An Education Ministry audit on the salary top-ups, called concurrence payments, follows allegations Hamilton principal Martin Elliott misused money given to him when at Fraser High School.

Elliott resigned as principal late last year following the release of a report on the school's finances. It claimed he spent school money on his own properties but he maintained he'd done no wrong.

Though no charges have been laid in the case, the Herald on Sunday can reveal that some people connected to the Fraser High School saga have spoken with police.

The school's former executive officer, Jim Branton, who worked on the school's finances and who was one of the whistle-blowers, said he hoped the outcome of police inquiries would be made public soon.

"It has taken a toll on me because of the length of time it has taken to investigate," he said, adding he had encountered employment "challenges" since he resigned from Fraser.

Meanwhile, the Ministry of Education's group manager of resourcing, John Clark, confirmed the ministry had asked for concurrence payments to be checked in schools.

"This information has been supplied to the ministry and we are in the process of checking the information," he said.

The Herald on Sunday understands some principals were unhappy about the audit and felt it was an over-reaction.

"They discover a problem with one school and take a hammer to a nutshell...the auditors have been through the books with a fine tooth comb," said one source.

Concurrence payments are additional remuneration - up to about 15 per cent extra on top of salaries - that principals can get for duties performed beyond their normal responsibilities. This could include recruiting international students, running a school creche or special projects.

School boards must apply for clearance for the payments via the ministry. The cash comes from respective schools' operational funding.

Another source said one change being mooted following the audit included payments having to be authorised by the full school board in future, rather than by just the chair.

Elliott would not comment when contacted this week.

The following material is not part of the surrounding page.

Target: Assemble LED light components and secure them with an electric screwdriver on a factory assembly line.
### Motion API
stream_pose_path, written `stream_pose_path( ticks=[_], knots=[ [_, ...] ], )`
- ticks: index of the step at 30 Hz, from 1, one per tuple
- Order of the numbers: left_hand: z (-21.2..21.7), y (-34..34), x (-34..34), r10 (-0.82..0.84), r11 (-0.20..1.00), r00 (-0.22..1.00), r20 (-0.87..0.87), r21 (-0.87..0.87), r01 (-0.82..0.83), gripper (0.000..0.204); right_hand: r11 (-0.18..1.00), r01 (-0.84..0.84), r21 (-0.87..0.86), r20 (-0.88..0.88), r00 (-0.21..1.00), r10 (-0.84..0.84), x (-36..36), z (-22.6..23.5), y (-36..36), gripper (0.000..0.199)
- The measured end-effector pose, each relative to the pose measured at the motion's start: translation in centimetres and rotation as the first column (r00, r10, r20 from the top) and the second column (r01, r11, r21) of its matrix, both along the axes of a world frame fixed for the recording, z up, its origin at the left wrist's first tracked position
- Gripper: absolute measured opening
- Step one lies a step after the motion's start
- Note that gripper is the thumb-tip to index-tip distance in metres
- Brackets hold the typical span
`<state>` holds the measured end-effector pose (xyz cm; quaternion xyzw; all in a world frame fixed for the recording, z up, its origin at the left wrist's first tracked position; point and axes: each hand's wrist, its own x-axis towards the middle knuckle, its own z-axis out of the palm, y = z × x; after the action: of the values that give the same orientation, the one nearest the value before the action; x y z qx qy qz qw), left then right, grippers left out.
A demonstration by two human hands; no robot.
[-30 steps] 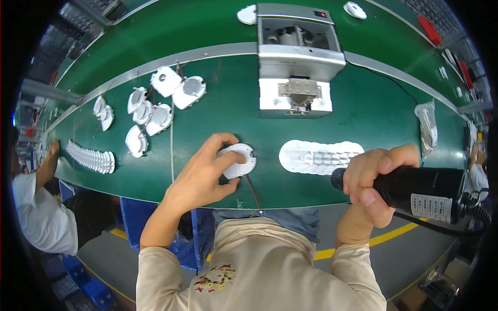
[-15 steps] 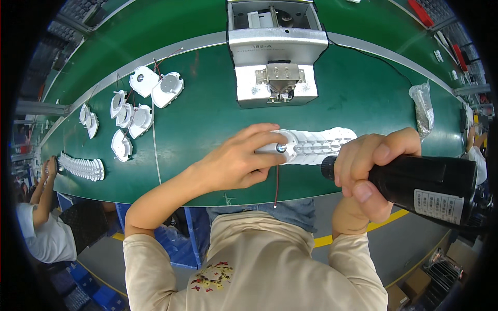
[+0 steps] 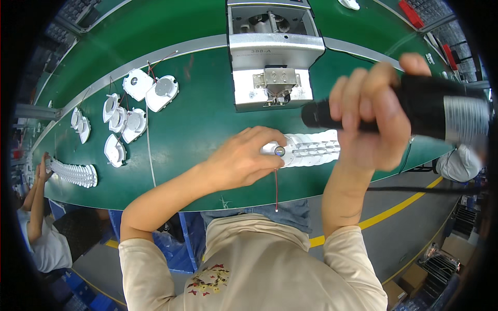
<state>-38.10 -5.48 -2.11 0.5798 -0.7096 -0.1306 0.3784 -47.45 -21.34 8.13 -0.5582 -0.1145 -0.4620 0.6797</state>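
My left hand (image 3: 248, 156) is closed round the left end of a row of white plastic parts on the green bench. Its fingers and thumb grip a white plastic housing (image 3: 270, 148) with a small round shiny piece in it, and a thin red wire (image 3: 276, 189) hangs toward the bench's near edge. The stacked white parts (image 3: 316, 147) run off to the right, overlapping one another. Raised above their right end, my right hand (image 3: 371, 114) wraps round a black electric screwdriver (image 3: 425, 106); its tip end points left. Both tool and hand are blurred by motion.
A silver screw feeder (image 3: 275, 62) stands at the far middle. Several white housings with wires (image 3: 136, 124) lie at the left. Beyond them is a curved stack of white parts (image 3: 75, 173), near another person's arms (image 3: 39, 194). A cable (image 3: 420, 189) trails at the right.
My right hand has lifted the electric screwdriver up and away from the bench, over the row's right end. My left hand keeps its grip on the housing. The view has shifted slightly.
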Motion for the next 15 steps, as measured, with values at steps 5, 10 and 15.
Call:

He said he had put the saga behind him.

"I've got a new life now," he said. He now lives in the Bay of Plenty where he has been working on a "virtual school" for Te Runanga o Ngai Te Rangi Iwi Trust.

The trust's chief executive officer, Brian Dickson, said Elliott had not been charged over the Fraser High allegations and so he had no hesitation in giving him work.

"We will move on," Dickson said.

He said Elliott had been working with more than 40 schools in the district, tracking about 2000 students from the iwi and trying to work out how the trust could help them achieve higher school grades. He hoped programmes could run through the "virtual school" in time.

"We're hoping to get more grants to sustain it," he said.

He said Elliott had been doing "a good job" and came to him with the original idea. Elliott's wife Viv is from the iwi.